Com Truise’s Usually-Bright Synthwave Goes a Shade Darker on ‘Persuasion System’

If Com Truise's Persuasion System has a theme, it's the confounding paradox of a planet that is simultaneously more connected than ever and yet fractured in so many ways.

Persuasion System
Com Truise
Ghostly International
17 May 2019

Persuasion System is ostensibly a project rooted in change. You know how the saying goes, though, and this “mini-LP”, as it is being marketed, manages to pull up just short of staying the same.

Having finished up his series of releases based on the exploits of a fictional astronaut named Com Truise, Com Truise the artist decided to overhaul his equipment and embrace the mixed emotions that come with endings and new beginnings. Also, the rapidly-changing state of the world, in general, affected his work. The resulting Persuasion System, in the form of nine tracks and just over half an hour, is unmistakably recognizable as Com Truise. The tracks are all based on analog synthesizer sounds. Many of them, such as the glassy leads and alternately surging and stabbing basslines, are familiar.

But there is something different about Persuasion System, however subtle. A majority of the tracks have a reflective, almost mournful feel. “Worldline” starts off the album with what sounds like an echoing, chiming clock. Spectral synths come in, and there is a woman’s voice in the background, but the track ends before you can tell what she is saying. It leaves the impression that, if Persuasion System has a theme, it’s the confounding paradox of a planet that is simultaneously more connected than ever and yet fractured in so many ways. Yes, it’s a bit heady, and Truise expresses it without any words at all, but for the most part, he handles it well. This is not an album that suffocates with its message.

The other short, interlude-type tracks are, if anything, even more striking. “Gaussian” is made of solemn synth pads set against crashing waves, until it’s all interrupted by an explosion/meltdown. It very much recalls vintage OMD at their saddest, and prettiest. At the far end of the album, “Departure” takes similar synth tones and adds treated, New Order-style bass notes. These songs are “retro” in a way Com Truise really has not been before. It is safe to say he has not been this affecting before, either.

Persuasion System is not all navel-gazing moodiness, though. The sprightly single “Existence Schematic”, with its bright major chords and drum machine pops, is almost Prince-like. Likewise, the stuttering rhythm and bleeping of “Kontex” sounds like it could have come from the same sessions as Truise’s last album, the excellent Iteration. “Ultrafiche of You” is a self-described “love song”, and it is interesting to hear exactly what Truise means by that. The lax rhythm, head-in-the-clouds synths, and playful squiggles suggest something multifaceted and euphoric.
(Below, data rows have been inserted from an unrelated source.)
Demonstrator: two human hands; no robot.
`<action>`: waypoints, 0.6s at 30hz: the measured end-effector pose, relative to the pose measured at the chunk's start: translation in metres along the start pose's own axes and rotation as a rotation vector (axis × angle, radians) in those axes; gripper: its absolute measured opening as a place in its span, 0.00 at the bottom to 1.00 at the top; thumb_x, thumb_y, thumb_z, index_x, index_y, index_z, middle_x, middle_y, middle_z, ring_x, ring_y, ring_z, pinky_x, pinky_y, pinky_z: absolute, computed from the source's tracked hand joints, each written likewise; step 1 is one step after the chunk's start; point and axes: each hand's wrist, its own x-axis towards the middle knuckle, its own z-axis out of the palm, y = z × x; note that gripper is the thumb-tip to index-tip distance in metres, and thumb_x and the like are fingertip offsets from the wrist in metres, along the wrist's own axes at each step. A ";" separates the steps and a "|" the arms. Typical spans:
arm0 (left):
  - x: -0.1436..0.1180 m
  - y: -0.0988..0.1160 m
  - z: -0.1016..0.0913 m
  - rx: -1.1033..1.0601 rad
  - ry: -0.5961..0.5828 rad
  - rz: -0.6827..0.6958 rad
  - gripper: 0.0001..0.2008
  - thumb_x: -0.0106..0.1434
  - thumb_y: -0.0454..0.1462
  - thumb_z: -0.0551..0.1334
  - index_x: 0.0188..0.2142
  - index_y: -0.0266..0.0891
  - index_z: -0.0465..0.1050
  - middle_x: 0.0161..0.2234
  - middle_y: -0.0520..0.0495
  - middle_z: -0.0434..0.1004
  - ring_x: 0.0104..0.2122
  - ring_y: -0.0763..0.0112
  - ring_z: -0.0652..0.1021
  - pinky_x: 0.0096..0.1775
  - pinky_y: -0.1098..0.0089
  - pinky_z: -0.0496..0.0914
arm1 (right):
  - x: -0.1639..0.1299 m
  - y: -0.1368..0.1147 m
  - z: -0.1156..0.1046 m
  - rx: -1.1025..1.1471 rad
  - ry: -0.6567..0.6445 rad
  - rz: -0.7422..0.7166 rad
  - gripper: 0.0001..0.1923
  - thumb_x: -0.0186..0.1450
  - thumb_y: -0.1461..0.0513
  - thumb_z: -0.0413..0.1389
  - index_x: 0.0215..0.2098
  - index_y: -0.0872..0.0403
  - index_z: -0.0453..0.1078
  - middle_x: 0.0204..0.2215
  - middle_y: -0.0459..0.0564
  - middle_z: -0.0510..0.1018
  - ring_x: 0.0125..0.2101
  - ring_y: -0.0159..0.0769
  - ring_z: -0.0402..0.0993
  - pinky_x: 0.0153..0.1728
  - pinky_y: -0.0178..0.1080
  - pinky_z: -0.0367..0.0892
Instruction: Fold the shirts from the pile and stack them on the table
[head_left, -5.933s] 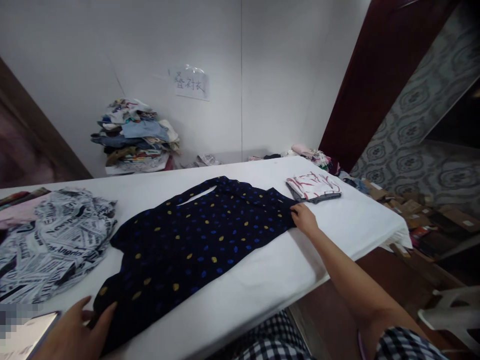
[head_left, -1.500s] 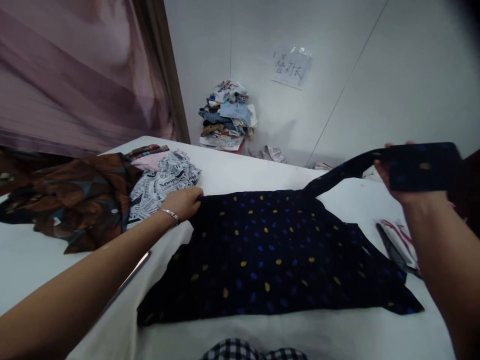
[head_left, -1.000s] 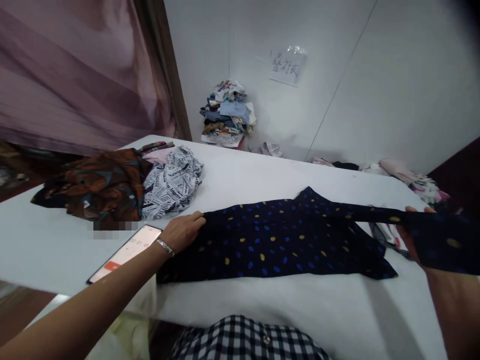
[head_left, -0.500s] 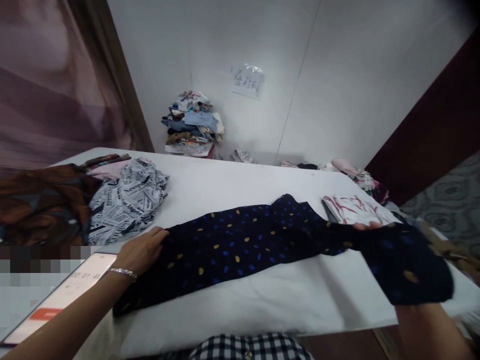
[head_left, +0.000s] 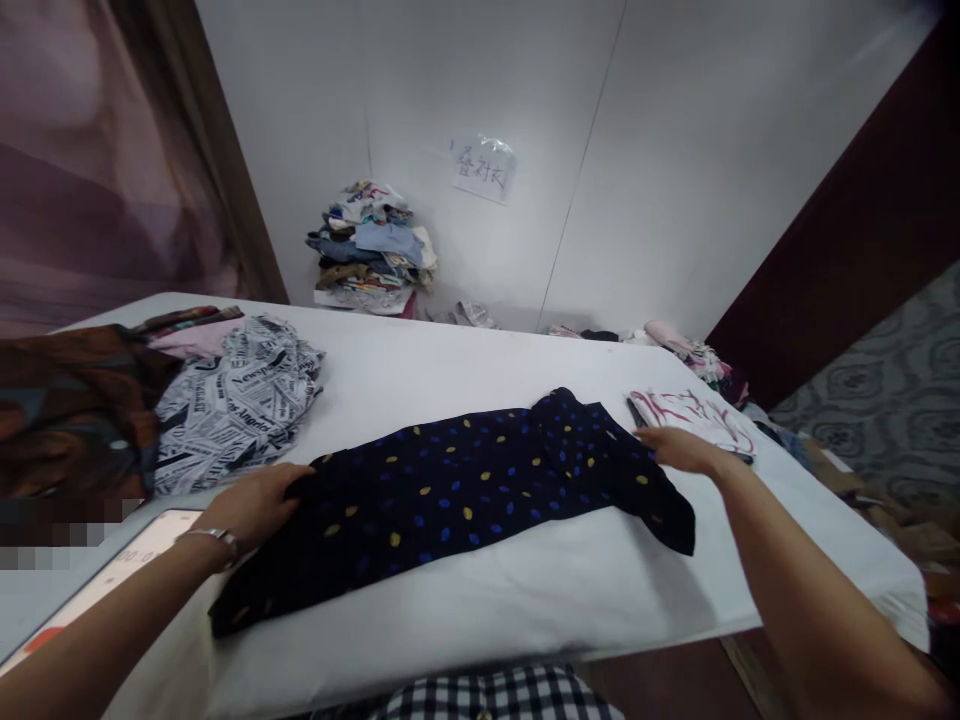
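A navy shirt with yellow and blue leaf-like spots lies lengthwise on the white table, in a long narrow folded strip. Its collar end is toward the right, and a sleeve slants down toward the front. My left hand, a silver bracelet at the wrist, grips the shirt's left end with curled fingers. At the upper edge of the sleeve, near the shoulder, my right hand pinches the cloth. The fingertips of both hands are partly hidden.
Newspaper-print cloth and a brown garment lie at left, near a lit phone or tablet. Behind the right hand sits a folded white-and-red garment. A clothes pile stands by the wall beneath a paper sign.
My right hand has moved left and back toward the shoulder. The sleeve, held out to the right before, now lies on the table angled toward me. My left hand remains at the shirt's left end.
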 end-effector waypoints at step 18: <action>-0.019 -0.020 0.001 -0.065 0.305 -0.036 0.08 0.61 0.40 0.49 0.35 0.44 0.65 0.50 0.45 0.74 0.49 0.65 0.74 0.50 0.67 0.68 | 0.166 -0.051 0.106 0.031 0.116 0.143 0.31 0.60 0.62 0.56 0.61 0.61 0.63 0.56 0.60 0.71 0.54 0.47 0.68 0.54 0.40 0.62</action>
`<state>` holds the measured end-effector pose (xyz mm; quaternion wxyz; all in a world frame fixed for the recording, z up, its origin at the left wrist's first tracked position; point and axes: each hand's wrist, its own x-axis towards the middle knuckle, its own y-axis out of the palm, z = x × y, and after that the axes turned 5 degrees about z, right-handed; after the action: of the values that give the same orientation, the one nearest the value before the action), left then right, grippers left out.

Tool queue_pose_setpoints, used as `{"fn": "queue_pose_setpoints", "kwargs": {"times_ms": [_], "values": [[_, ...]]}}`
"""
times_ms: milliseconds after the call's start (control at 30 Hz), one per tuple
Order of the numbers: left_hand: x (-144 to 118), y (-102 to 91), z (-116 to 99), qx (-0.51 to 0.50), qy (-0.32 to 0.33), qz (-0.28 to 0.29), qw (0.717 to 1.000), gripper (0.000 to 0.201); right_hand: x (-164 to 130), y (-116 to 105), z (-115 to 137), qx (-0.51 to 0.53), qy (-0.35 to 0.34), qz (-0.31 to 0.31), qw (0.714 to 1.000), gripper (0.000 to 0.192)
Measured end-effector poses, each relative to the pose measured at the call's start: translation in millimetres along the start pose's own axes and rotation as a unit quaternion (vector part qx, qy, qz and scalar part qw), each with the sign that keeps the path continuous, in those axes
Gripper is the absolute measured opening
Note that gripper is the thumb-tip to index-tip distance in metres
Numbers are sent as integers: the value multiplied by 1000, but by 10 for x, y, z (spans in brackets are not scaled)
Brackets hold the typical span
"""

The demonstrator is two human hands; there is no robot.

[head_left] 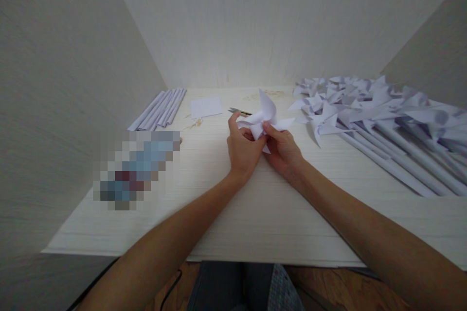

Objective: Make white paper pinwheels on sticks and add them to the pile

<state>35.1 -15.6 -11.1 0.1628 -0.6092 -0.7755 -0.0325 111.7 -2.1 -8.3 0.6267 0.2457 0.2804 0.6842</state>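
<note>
Paper pinwheel (268, 111) sits pinched by left hand (242, 149) and right hand (285, 149), forearms (193, 216) converging over the table (204, 160).

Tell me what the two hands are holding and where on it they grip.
A white paper pinwheel, held near its middle: the right hand has its thumb close to the centre, the left hand its thumb just below.
</note>
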Motion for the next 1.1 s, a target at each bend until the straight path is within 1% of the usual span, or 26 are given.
{"fn": "queue_pose_setpoints", "kwargs": {"times_ms": [133,233,300,400,500,600,733,833,900,1000,1100], "values": [[2,0,17,7,-4,18,1000,72,73,-73,38,-6,-18,-32,999,19],[7,-20,20,13,0,32,999,75,140,-146,88,14,-53,-61,997,18],[7,-43,16,22,11,40,999,75,159,-172,121,25,-63,-75,995,17],[3,-78,6,33,33,42,998,69,138,-164,162,39,-57,-89,994,15],[6,-102,0,34,39,25,998,63,91,-130,189,46,-55,-102,992,14],[32,-120,5,32,26,-1,999,58,58,-111,204,41,-49,-116,991,15],[76,-146,19,17,0,-30,999,53,45,-110,214,20,-51,-107,993,17],[102,-153,49,11,-14,-42,999,48,38,-106,221,29,-41,-107,993,19],[140,-151,83,9,-17,-52,998,41,33,-101,224,33,-36,-105,993,21],[293,-171,126,36,-12,-72,997,30,30,-102,226,29,-33,-99,994,24],[594,-292,104,120,-12,-117,986,28,32,-114,226,34,-32,-93,995,27]]}}
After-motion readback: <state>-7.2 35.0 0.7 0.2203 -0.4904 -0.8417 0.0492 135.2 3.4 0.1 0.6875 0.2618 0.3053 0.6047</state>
Many EPs or mini-albums are the equivalent of the “bonus features” on a video disc: They are a sometimes entertaining, occasionally insightful hodgepodge, and often they aren’t worth coming back to. There’s no question that Persuasion System goes beyond those parameters. It is a cohesive, self-contained work, and rewards repeated listening. If it’s not a bold reinvention, there’s a strong argument that such a thing wasn’t necessary anyway.